We must reign in these behemoths we have created. The revocation of corporate personhood is essential if people want a better future.


http://reclaimdemocracy.org/political_reform/proposed_constitutional_amendments.html

snip...

An Amendment to Revoke Corporate Constitutional Privileges
SECTION 1. The U.S. Constitution protects only the rights of living human beings.

SECTION 2. Corporations and other institutions granted the privilege to exist shall be subordinate to any and all laws enacted by citizens and their elected governments.

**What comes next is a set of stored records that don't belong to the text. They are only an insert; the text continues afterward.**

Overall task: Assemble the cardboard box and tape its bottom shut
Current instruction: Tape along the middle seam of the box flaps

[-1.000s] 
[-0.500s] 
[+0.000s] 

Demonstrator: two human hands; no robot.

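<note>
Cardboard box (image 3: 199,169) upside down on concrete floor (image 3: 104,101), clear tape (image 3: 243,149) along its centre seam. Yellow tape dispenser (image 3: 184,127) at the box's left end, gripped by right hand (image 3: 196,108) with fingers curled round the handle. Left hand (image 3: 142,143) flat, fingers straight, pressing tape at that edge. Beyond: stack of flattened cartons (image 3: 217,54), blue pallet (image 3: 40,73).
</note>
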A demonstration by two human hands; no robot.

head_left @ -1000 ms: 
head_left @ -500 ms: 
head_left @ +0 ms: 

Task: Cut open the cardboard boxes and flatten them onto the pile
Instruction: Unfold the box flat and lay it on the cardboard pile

SECTION 3. Corporations and other for-profit institutions are prohibited from attempting to influence the outcome of elections, legislation or government policy through the use of aggregate resources or by rewarding or repaying employees or directors to exert such influence.

SECTION 4. Congress shall have power to implement this article by appropriate legislation.

===
More on corporate personhood:
http://reclaimdemocracy.org/personhood/index.html

snip...

We believe that corporations are not persons and possess only the privileges we willfully grant them. Granting corporations the status of legal "persons" effectively rewrites the Constitution to serve corporate interests as though they were human interests. Ultimately, the doctrine of granting constitutional rights to corporations gives a thing illegitimate privilege and power that undermines our freedom and authority as citizens. While corporations are setting the agenda on issues in our Congress and courts, We the People are not; for we can never speak as loudly with our own voices as corporations can with the unlimited amplification of money.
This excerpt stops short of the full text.